EXERCISE GOAL
All lines containing the string "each" must be copied from the entries.

Data extracted from a collection
%%
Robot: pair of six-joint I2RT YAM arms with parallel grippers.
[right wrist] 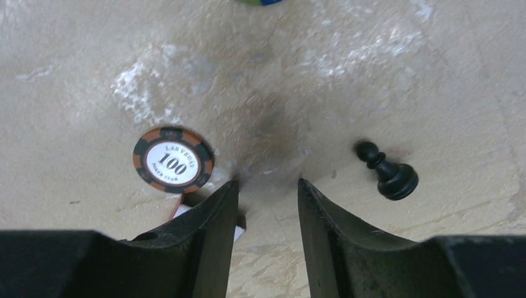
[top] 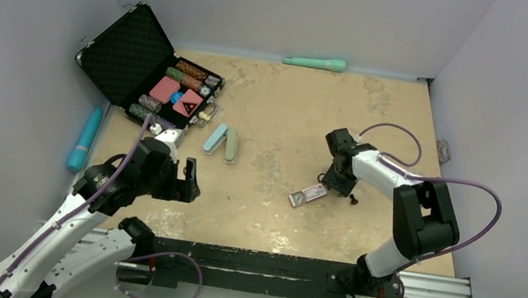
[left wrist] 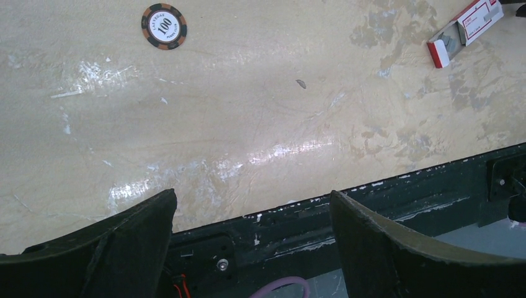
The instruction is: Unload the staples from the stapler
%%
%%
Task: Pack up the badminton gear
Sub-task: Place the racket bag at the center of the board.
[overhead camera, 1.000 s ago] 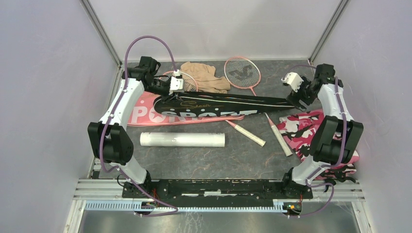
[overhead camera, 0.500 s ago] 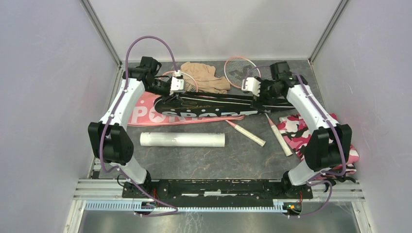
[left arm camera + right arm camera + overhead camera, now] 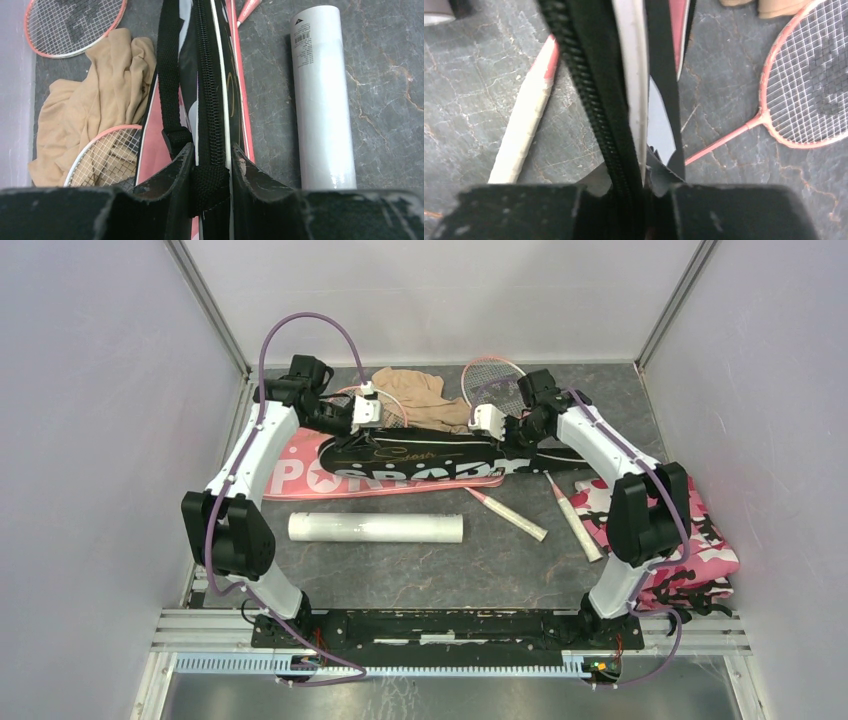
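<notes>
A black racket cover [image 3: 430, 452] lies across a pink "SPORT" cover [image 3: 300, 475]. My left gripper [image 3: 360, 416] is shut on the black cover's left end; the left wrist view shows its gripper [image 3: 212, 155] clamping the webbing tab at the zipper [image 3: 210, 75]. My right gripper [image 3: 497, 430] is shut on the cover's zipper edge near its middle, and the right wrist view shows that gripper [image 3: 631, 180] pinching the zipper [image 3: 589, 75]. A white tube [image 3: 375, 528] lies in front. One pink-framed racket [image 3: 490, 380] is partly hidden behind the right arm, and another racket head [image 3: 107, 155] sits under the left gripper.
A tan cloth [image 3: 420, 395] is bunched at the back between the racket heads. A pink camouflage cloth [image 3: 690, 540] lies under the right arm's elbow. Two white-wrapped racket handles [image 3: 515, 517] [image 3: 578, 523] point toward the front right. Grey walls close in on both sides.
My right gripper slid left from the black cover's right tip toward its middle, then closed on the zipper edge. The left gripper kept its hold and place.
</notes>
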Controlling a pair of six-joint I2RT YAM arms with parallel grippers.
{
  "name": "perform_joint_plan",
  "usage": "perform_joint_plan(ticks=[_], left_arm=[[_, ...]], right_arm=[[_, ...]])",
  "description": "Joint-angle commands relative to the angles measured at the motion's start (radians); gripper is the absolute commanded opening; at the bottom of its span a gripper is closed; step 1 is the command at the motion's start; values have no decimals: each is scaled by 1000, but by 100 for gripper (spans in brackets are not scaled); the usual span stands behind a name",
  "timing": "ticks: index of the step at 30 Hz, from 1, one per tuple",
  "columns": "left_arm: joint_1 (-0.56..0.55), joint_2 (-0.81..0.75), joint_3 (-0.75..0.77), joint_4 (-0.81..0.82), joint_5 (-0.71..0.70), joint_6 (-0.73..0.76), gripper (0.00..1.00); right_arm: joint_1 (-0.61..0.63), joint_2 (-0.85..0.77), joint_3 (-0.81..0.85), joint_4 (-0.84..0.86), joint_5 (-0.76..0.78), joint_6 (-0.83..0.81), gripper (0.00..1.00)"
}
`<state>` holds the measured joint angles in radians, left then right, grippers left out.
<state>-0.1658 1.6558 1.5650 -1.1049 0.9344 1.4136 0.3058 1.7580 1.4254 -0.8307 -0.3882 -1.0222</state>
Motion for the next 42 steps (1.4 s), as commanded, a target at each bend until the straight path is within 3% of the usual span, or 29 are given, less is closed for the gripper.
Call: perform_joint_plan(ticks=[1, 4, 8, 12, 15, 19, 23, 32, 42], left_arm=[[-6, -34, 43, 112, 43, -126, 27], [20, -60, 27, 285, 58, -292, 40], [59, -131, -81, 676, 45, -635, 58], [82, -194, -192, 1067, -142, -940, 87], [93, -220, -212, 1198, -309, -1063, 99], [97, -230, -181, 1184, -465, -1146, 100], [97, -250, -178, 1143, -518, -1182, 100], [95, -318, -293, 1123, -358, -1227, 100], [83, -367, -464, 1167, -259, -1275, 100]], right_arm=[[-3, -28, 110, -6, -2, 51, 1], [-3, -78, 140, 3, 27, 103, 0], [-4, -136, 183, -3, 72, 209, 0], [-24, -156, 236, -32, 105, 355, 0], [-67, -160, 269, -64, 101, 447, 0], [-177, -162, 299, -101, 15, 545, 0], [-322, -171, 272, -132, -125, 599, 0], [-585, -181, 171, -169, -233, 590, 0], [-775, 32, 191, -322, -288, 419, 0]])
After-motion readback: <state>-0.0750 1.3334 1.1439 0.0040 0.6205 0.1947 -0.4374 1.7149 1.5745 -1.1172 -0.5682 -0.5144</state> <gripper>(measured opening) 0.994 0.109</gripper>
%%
WRITTEN SOLUTION
  "description": "Joint-angle commands relative to the angles measured at the motion's start (radians); gripper is the absolute commanded opening; at the bottom of its span a gripper is closed; step 1 is the command at the motion's start; values have no decimals: each is scaled by 1000, but by 100 for gripper (spans in brackets are not scaled); the usual span stands behind a name",
Motion for the next 42 steps (1.4 s), as commanded, a target at each bend until the straight path is within 3% of the usual span, or 29 are given, less is closed for the gripper.

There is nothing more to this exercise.